Exercise brief: Beginning with the first line, transcribe the entries below exactly through the line containing "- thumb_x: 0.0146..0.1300", inclusive.

Material shown:
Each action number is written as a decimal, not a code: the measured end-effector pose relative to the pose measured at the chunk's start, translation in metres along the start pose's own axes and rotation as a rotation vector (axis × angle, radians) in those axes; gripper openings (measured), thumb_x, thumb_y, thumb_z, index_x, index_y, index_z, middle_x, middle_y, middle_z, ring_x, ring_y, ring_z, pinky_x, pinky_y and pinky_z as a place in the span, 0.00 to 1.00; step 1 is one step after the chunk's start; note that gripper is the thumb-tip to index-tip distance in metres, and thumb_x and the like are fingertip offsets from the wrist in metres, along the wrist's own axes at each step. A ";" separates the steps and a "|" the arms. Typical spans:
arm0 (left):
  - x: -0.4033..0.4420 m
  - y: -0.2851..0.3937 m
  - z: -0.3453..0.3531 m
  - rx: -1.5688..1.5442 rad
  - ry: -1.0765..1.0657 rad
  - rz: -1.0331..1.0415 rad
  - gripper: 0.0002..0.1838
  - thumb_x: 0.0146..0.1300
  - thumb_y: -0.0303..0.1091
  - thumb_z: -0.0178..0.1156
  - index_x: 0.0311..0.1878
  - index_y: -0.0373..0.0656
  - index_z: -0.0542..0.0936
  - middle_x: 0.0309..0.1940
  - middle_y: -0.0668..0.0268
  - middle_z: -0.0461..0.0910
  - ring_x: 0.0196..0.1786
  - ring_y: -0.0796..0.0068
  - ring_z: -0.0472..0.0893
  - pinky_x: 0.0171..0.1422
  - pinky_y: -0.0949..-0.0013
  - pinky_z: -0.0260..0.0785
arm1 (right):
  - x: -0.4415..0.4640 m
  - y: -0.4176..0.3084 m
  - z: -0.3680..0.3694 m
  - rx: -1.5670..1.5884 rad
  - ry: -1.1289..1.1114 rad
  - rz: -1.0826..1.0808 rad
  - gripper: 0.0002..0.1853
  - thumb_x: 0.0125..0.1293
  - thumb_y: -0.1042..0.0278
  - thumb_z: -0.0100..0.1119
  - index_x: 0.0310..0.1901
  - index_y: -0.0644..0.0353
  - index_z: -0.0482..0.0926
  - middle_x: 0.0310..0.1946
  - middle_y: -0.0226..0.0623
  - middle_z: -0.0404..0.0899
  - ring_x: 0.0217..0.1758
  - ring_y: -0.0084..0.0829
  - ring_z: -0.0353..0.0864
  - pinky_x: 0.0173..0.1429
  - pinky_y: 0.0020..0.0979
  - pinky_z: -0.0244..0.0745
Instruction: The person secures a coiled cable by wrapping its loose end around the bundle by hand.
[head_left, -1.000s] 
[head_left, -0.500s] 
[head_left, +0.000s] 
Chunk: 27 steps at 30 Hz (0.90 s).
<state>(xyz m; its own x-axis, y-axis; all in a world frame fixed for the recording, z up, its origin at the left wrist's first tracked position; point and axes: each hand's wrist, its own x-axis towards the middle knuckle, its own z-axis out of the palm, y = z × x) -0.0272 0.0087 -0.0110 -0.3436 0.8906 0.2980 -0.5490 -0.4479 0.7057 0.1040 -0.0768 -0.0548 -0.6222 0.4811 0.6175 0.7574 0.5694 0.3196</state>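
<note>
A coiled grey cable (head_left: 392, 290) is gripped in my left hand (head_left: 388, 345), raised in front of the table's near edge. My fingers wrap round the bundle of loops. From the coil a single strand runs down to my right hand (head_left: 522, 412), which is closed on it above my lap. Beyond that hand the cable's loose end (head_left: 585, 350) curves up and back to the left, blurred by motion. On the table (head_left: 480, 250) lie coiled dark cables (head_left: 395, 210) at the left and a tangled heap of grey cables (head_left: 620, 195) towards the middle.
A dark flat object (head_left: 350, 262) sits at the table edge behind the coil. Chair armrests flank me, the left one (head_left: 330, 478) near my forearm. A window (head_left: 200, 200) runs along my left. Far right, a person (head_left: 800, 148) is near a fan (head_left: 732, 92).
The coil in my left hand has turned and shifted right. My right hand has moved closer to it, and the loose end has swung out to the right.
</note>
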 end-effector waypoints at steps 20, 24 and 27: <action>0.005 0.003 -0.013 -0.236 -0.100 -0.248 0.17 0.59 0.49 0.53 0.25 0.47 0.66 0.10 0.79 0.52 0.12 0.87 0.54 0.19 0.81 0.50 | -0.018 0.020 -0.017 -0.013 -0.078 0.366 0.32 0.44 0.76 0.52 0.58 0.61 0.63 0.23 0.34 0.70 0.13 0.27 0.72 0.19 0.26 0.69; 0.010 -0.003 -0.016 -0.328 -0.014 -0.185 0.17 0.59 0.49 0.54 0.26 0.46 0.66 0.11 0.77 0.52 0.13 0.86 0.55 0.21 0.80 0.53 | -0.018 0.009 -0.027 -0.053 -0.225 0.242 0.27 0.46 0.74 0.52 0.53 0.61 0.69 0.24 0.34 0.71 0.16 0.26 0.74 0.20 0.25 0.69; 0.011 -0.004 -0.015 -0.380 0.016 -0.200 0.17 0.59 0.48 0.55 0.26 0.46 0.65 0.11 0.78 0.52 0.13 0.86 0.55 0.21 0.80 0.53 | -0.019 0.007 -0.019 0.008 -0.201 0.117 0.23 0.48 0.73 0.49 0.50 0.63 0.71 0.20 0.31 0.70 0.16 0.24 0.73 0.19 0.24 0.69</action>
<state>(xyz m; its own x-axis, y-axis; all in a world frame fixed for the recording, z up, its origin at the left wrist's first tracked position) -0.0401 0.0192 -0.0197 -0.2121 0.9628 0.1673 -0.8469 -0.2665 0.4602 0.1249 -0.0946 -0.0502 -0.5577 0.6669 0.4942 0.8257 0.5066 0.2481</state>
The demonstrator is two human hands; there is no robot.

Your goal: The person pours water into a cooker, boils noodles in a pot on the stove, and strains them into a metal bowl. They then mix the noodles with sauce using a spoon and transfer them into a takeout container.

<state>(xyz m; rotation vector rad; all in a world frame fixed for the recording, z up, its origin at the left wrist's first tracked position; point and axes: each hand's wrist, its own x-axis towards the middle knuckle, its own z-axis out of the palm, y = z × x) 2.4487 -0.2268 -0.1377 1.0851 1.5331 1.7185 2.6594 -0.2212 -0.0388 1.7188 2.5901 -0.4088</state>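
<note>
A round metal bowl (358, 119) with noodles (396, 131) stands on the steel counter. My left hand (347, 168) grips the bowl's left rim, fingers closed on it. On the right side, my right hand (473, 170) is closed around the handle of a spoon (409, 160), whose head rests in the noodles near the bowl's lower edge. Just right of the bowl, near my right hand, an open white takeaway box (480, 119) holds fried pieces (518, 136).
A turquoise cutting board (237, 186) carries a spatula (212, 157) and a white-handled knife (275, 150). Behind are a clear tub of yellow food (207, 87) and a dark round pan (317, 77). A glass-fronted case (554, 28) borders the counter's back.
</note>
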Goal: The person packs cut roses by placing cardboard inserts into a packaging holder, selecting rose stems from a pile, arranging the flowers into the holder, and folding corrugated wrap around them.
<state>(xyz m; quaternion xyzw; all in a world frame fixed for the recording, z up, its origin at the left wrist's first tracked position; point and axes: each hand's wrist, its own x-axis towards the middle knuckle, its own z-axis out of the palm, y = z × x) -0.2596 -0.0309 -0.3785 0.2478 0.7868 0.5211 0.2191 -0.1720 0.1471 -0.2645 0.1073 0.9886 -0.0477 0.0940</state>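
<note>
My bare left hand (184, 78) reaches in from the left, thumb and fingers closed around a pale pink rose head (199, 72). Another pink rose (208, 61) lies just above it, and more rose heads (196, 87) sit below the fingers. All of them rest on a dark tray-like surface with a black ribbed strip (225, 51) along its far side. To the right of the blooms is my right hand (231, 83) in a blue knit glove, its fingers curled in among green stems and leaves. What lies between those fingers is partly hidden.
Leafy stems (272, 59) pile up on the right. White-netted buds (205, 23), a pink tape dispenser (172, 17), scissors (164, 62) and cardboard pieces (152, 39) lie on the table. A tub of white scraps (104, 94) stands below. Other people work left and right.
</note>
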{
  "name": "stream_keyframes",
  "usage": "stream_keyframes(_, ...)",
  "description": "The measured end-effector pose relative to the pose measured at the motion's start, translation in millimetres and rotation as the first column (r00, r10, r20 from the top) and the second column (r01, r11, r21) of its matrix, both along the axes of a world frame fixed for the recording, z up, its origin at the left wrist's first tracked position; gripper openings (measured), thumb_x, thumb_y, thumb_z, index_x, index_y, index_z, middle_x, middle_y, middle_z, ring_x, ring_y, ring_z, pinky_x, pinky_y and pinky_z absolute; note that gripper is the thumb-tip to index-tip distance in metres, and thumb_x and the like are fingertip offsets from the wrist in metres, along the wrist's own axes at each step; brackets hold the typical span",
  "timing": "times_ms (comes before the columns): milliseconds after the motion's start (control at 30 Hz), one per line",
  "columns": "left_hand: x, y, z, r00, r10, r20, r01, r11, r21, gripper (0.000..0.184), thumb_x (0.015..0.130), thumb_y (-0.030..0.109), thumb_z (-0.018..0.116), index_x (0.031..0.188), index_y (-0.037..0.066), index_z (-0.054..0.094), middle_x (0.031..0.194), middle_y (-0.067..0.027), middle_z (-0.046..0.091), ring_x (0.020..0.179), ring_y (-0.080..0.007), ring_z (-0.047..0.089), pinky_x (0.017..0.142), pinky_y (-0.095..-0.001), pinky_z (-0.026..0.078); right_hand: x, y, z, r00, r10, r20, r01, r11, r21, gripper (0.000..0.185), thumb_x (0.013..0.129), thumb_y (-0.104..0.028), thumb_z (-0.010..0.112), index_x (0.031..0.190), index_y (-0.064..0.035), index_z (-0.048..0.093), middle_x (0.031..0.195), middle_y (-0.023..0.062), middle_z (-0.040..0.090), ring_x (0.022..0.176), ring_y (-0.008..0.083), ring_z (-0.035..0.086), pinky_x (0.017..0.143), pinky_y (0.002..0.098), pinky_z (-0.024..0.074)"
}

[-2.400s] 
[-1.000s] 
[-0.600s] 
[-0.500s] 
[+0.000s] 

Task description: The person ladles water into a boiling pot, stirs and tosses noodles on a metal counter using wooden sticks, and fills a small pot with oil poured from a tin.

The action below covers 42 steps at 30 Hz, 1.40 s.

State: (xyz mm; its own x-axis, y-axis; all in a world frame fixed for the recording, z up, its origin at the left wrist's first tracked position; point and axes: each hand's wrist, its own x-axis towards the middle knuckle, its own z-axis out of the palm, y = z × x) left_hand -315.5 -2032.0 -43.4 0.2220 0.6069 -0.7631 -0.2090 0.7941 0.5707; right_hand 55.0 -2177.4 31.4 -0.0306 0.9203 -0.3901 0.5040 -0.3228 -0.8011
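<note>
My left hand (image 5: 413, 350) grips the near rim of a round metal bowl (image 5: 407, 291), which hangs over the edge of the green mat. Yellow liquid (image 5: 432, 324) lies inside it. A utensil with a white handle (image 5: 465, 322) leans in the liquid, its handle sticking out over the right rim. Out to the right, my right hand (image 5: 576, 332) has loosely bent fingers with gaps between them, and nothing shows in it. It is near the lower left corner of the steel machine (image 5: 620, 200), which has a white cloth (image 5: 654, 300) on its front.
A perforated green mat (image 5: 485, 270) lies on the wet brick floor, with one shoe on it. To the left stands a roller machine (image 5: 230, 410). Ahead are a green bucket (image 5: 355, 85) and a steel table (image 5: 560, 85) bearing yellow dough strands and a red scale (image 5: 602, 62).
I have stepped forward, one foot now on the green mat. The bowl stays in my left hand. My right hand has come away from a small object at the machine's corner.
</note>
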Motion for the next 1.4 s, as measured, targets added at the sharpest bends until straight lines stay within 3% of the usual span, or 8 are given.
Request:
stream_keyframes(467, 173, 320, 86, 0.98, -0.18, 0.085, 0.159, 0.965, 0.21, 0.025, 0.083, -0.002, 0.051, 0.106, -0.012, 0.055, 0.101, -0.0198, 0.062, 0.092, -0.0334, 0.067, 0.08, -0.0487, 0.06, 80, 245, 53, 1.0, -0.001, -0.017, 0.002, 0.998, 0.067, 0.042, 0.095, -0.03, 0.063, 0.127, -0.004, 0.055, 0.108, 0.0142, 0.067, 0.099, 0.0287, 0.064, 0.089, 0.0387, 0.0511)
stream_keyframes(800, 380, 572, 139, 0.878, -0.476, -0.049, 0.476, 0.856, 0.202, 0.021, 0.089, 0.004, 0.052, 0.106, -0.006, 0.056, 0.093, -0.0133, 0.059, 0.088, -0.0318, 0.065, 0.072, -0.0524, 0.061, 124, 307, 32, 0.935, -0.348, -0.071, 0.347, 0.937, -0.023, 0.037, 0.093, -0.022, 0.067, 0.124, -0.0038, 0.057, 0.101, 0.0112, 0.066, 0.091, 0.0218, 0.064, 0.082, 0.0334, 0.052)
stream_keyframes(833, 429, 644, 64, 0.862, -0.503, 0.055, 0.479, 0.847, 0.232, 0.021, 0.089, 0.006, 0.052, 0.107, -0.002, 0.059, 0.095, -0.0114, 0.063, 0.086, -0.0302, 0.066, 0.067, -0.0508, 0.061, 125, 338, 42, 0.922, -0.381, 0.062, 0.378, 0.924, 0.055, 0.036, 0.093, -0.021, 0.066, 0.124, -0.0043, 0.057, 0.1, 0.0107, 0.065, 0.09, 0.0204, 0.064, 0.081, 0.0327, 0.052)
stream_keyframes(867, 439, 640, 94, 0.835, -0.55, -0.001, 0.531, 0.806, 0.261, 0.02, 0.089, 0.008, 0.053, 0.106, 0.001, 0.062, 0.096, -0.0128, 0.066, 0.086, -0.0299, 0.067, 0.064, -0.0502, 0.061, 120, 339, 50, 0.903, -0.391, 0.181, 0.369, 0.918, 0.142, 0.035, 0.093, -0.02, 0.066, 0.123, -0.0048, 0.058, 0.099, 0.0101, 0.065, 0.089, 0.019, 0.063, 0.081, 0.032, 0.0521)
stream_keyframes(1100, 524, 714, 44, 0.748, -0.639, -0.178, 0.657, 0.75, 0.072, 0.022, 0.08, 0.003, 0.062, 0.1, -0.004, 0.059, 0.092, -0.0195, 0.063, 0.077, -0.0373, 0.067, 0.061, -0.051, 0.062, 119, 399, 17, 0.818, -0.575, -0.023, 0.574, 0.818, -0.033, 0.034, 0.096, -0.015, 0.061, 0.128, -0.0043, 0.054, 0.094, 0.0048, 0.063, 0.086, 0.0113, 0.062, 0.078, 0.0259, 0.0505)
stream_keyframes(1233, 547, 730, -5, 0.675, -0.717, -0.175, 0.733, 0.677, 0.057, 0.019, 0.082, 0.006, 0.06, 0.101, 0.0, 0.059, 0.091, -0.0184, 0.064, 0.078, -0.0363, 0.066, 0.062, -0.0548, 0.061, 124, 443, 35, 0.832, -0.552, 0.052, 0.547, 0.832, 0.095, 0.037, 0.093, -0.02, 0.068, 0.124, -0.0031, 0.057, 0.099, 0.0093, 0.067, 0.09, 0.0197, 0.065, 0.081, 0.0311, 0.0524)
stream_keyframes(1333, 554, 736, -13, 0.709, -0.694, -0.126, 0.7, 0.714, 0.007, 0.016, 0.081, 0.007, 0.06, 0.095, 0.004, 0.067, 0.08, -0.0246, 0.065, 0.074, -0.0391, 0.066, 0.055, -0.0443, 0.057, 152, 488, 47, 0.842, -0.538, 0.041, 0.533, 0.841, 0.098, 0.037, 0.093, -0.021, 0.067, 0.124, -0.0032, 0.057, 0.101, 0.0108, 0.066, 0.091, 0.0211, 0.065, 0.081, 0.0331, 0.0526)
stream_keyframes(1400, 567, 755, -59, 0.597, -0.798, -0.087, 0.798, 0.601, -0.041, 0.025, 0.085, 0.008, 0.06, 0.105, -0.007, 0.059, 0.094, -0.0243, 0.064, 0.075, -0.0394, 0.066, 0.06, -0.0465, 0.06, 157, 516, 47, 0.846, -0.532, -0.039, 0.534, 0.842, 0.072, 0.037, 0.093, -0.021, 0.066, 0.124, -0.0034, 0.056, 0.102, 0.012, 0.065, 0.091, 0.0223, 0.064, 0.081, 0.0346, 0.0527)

Result of the exercise:
Each action number is written as a decimal, not a code: the measured end-effector pose relative to the pose measured at the chunk's start, translation in metres along the start pose's own axes and rotation as a rotation vector (axis × angle, radians) in those axes; gripper openings (measured), thumb_x, thumb_y, thumb_z, index_x, index_y, index_z, middle_x, middle_y, middle_z, ring_x, ring_y, ring_z, pinky_x, pinky_y and pinky_z as a place in the span, 0.00 to 1.00; step 1 is one step after the chunk's start; note that gripper is the thumb-tip to index-tip distance in metres, and thumb_x and the like are fingertip offsets from the wrist in metres, along the wrist's own axes at each step. A ";" separates the steps and a "|" the arms. Typical spans:
arm0 (left):
  - x: -0.4033..0.4420 m
  - y: -0.2851..0.3937 m
  - z: -0.3453..0.3531 m
  - rx: -1.5688..1.5442 rad
  - ry: -1.0765..1.0657 rad
  - rz: -1.0331..1.0415 rad
  - gripper: 0.0002..0.1838
  - thumb_x: 0.0146..0.1300

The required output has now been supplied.